## PROMPT
Give back, exactly as written, the lines from the first line of the data below through the line with "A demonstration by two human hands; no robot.", and omit the pictures.

===== DATASET SECTION =====

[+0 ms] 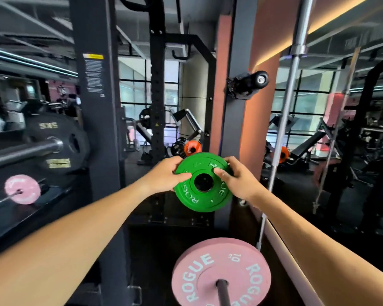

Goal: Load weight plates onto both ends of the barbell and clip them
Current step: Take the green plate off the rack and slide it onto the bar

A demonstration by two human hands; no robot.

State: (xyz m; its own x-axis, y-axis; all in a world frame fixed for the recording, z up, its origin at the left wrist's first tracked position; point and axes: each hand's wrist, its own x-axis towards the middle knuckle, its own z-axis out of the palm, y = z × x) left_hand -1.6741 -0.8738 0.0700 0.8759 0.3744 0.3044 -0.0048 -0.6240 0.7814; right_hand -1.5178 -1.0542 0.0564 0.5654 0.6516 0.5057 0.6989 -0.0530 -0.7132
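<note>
A small green weight plate [202, 196] sits in front of the rack upright, its centre hole around a dark storage peg. My left hand [166, 174] grips its left rim, thumb on the face. My right hand [238, 178] grips its right rim, thumb near the hole. At the left, a barbell sleeve [31, 149] sticks out past a big black plate [60, 142]. Below me a pink 10 kg plate [221, 272] rests on a lower peg.
A black rack upright [97, 107] stands between the barbell and the green plate. A small pink plate [22, 189] hangs on a peg at the left. A spare bar [294, 85] leans upright by the mirror on the right. An empty black peg [250, 81] juts out above.
</note>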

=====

## EXERCISE RESULT
[+0 ms] 

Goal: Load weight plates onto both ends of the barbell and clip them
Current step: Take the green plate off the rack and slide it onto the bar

A demonstration by two human hands; no robot.

This completes the requested output.